• [TASK DIRECTIONS]
Retype all of the data without changing a single word.

• [STORED DATA]
──────────
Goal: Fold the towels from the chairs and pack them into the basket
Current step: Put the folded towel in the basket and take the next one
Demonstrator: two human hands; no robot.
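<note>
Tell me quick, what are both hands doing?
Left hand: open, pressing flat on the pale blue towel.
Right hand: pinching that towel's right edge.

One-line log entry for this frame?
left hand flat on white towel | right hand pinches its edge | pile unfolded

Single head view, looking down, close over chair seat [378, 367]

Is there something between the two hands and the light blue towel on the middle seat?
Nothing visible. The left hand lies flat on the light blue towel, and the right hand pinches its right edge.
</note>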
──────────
• [REPLY]
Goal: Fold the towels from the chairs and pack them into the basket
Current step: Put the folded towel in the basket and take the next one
Demonstrator: two human hands; no robot.
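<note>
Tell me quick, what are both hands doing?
Left hand: open, pressing flat on the pale blue towel.
Right hand: pinching that towel's right edge.

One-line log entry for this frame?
left hand flat on white towel | right hand pinches its edge | pile unfolded

Single head view, looking down, close over chair seat [378, 367]

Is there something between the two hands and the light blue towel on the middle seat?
Nothing visible. The left hand lies flat on the light blue towel, and the right hand pinches its right edge.
</note>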

Nothing else goes with this output.